Critical Flowise CVE-2025-59528 RCE Exploited; 12,000+ Instances Exposed

Attackers are actively exploiting a maximum severity vulnerability in Flowise, the open-source AI agent builder, VulnCheck said. The flaw is tracked as CVE-2025-59528 and carries a CVSS score of 10.0. It allows code injection that leads to remote code execution.

What the bug does

Flowise acknowledged the problem in a September 2025 advisory. “The CustomMCP node allows users to input configuration settings for connecting to an external MCP (Model Context Protocol) server,” Flowise said. “This node parses the user-provided mcpServerConfig string to build the MCP server configuration. However, during this process, it executes JavaScript code without any security validation.”

That execution runs with full Node.js runtime privileges. Flowise said a successful exploit can reach dangerous modules such as child_process and fs. In practical terms, an attacker can run system commands, read and write files, and take full control of the host running the Flowise instance.

How serious is the exposure

VulnCheck reported active exploitation activity and said scans have traced attempts back to a single Starlink IP address. VulnCheck also found more than 12,000 internet-facing Flowise instances that are reachable by attackers. “This specific vulnerability has been public for more than six months, which means defenders have had time to prioritize and patch the vulnerability,” Caitlin Condon, vice president of security research at VulnCheck, told The Hacker News. “The internet-facing attack surface area of 12,000+ exposed instances makes the active scanning and exploitation attempts we are seeing more serious, as it means attackers have plenty of targets to opportunistically reconnoiter and exploit.”

Flowise warned that only an API token is required to trigger the flaw. “As only an API token is required, this poses an extreme security risk to business continuity and customer data,” Flowise said. The company credited researcher Kim SooHyun with discovering and reporting the vulnerability.

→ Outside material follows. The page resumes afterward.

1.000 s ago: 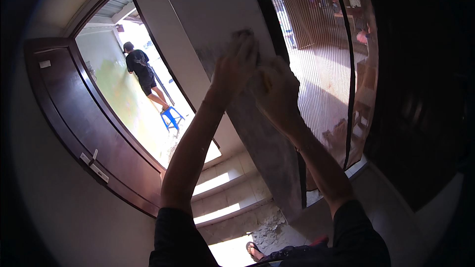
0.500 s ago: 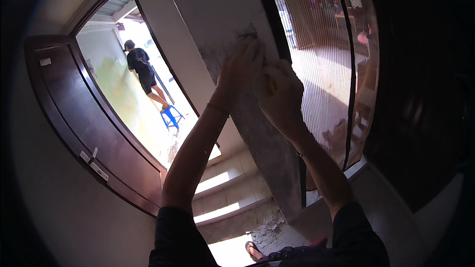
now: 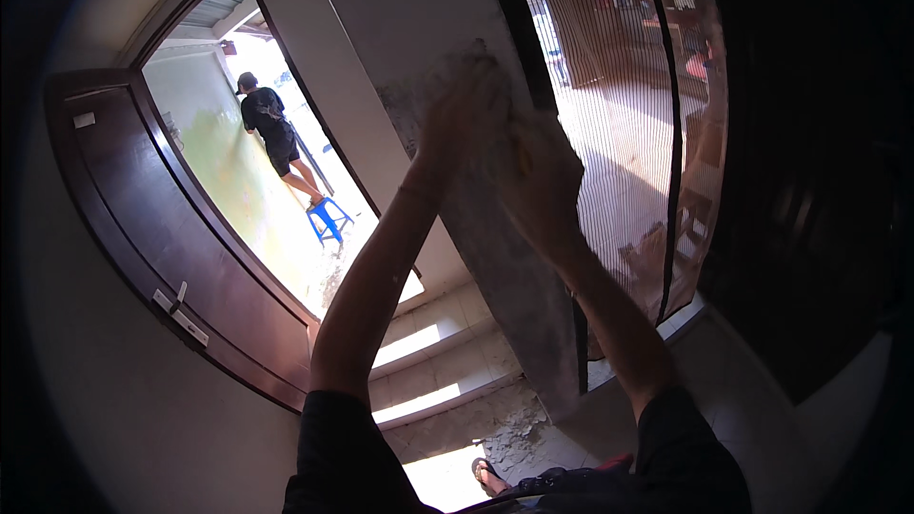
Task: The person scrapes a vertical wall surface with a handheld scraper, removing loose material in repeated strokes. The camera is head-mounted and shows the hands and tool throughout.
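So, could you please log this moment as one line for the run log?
left hand: raised, on grey wall patch | right hand: pressed on same patch | rubble: at wall foot | doorway: person by blue stool

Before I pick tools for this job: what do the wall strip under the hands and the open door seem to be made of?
The wall strip looks like bare grey cement render, rough and matte, with crumbled debris at its foot. The open door seems dark brown wood with a smooth, slightly glossy finish. Both the left hand and right hand press on the render.
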Demonstrator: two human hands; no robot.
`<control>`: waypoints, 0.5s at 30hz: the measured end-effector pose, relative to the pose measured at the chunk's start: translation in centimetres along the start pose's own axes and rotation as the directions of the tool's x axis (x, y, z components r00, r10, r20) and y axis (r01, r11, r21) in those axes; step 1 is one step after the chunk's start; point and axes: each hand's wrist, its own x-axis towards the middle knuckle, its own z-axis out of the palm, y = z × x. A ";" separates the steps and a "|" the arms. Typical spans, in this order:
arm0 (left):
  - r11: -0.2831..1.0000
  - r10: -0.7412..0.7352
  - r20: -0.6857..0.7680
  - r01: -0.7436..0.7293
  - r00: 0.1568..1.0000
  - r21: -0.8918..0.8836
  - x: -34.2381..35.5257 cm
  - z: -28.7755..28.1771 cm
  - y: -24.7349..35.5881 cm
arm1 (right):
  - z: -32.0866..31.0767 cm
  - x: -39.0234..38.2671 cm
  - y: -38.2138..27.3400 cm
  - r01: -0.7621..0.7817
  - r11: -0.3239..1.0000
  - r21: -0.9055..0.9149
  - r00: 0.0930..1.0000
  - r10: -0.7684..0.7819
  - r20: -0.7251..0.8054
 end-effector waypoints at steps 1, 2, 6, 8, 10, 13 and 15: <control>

Context and prior incidents

VulnCheck noted this is not the first Flowise bug observed in the wild. The firm pointed to CVE-2025-8943, an operating system command remote code execution issue that scored 9.8, and CVE-2025-26319, an arbitrary file upload flaw that scored 8.9. Those earlier issues were seen being exploited before and helped raise the profile of Flowise as an attractive target for opportunistic attackers.

What Flowise released

Flowise fixed the problem in the npm package with version 3.0.6. The vendor advisory and the package update are the primary remediation steps the project provided. Flowise told users to upgrade to the patched release to eliminate the vulnerable CustomMCP parsing logic.

Practical steps for defenders

  • Upgrade immediately. Flowise said the 3.0.6 release contains the fix.
  • Audit internet exposure. VulnCheck urged operators to inventory Flowise instances and block public access for any that do not need to be internet-facing.
  • Rotate API tokens. Because the flaw can be triggered with an API token, teams should consider rotating tokens and tightening API scopes.
  • Monitor logs. Watch for suspicious process execution, unexpected file reads, or outbound connections from Flowise hosts.

These steps reflect standard incident response measures and echo the guidance from both Flowise and public security researchers. VulnCheck stressed time is critical because attackers have had months to find and exploit vulnerable installations.

The combination of a trivial trigger method, full Node.js privileges, and thousands of reachable instances makes CVE-2025-59528 a high risk for organizations using Flowise. Operators should treat exposed instances as compromised until they are patched and investigated.

Security teams should act now. Patch to 3.0.6, audit exposed systems, rotate credentials, and review logs. The window for preventing widespread damage is closing.